Her most recent solo show, “Radical Small” at the Massachusetts Museum of Contemporary Art (MASS MoCA), was on view from February 2017 through January 2018. A retrospective exhibition entitled “The Sizes of Things in the Mind’s Eye,” curated by Ashley Kistler, traveled to five museums and art centers in the U.S. between 2007 and 2009. Her work is in permanent collections in the US including the Hirshhorn Museum, the Los Angeles County Museum of Art, the Hood Museum of Dartmouth, the Museum of Fine Arts in Houston, the Virginia Museum of Fine Arts, the Sheldon Museum of Art at the University of Nebraska Lincoln, and the Metropolitan Museum of Art in New York. Awards for her work include a 2014 Anonymous Was a Woman Award, a 2006 Academy Award in Art from the American Academy of Arts and Letters, a 2002 Guggenheim Fellowship, and a 1996-97 Fellowship in the Visual Arts at the Mary Ingraham Bunting Institute, now the Radcliffe Institute for Advanced Study at Harvard University. She was Artist-in-Residence at Dartmouth College in the spring of 2008, and was among artists in residence at the Robert Rauschenberg Foundation in 2017. She was inducted as a member of the National Academy of Design in November, 2017.
Her book, Attention’s Loop (A Sculptor’s Reverie on the Coexistence of Substance and Spirit) was published by Harry Abrams in 1999. She is currently finishing a second book with co-author W. David Todd of the Smithsonian Institution entitled The Monk: A Sixteenth-Century Automaton and Its Legend.
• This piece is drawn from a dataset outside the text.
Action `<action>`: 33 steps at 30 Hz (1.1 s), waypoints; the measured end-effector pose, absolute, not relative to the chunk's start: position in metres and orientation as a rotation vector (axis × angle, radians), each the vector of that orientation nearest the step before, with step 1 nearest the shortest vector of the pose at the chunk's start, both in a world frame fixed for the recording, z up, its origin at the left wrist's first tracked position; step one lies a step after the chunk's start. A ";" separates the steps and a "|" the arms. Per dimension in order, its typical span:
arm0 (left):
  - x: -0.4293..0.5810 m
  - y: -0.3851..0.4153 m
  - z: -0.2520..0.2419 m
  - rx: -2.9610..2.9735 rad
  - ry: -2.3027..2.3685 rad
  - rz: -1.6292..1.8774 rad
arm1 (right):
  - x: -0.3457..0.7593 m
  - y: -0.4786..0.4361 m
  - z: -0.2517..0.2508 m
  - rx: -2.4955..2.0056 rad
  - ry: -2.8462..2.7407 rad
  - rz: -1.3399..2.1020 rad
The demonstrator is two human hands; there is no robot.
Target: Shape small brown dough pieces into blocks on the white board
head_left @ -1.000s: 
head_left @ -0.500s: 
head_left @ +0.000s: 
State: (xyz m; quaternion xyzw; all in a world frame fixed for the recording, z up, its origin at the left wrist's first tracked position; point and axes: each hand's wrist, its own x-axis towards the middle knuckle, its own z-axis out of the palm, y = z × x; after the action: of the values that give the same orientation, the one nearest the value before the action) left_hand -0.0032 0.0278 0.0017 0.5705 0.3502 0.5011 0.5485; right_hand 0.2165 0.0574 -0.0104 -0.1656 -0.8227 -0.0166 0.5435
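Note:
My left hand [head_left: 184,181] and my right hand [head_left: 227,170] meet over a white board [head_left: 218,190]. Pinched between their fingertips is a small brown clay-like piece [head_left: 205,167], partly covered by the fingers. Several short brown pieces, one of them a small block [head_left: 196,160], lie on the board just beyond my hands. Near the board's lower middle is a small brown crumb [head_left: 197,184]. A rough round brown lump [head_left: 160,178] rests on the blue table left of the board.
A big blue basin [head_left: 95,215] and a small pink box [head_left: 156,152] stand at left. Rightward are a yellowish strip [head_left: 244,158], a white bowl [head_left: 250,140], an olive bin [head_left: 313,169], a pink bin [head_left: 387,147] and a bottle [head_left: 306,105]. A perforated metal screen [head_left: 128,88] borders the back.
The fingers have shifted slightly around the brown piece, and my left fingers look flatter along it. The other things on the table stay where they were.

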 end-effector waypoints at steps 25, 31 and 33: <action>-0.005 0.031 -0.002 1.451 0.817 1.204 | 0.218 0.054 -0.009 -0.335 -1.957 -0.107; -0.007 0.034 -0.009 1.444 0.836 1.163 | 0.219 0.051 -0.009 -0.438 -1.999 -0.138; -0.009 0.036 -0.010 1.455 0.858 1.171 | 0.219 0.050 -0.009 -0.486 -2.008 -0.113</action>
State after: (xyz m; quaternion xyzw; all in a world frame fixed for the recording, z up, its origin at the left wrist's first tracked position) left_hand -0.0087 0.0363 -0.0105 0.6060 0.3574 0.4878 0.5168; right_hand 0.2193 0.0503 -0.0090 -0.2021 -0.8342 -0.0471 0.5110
The monk is the subject of a shorter essay, “Perpetual Devotion: A Sixteenth-Century Machine That Prays” included in the 2007 volume Genesis Redux: Essays in the History and Philosophy of Artificial Life edited by Jessica Riskin (University of Chicago Press).
She taught in the Department of Sculpture and Extended Media at Virginia Commonwealth University from 1985 to 2015. From 2007 to 2020 her work was represented in New York by Danese/Corey.
A documentary film about her work, by Olympia Stone, was released in 2018: Double Take: The Art of Elizabeth King.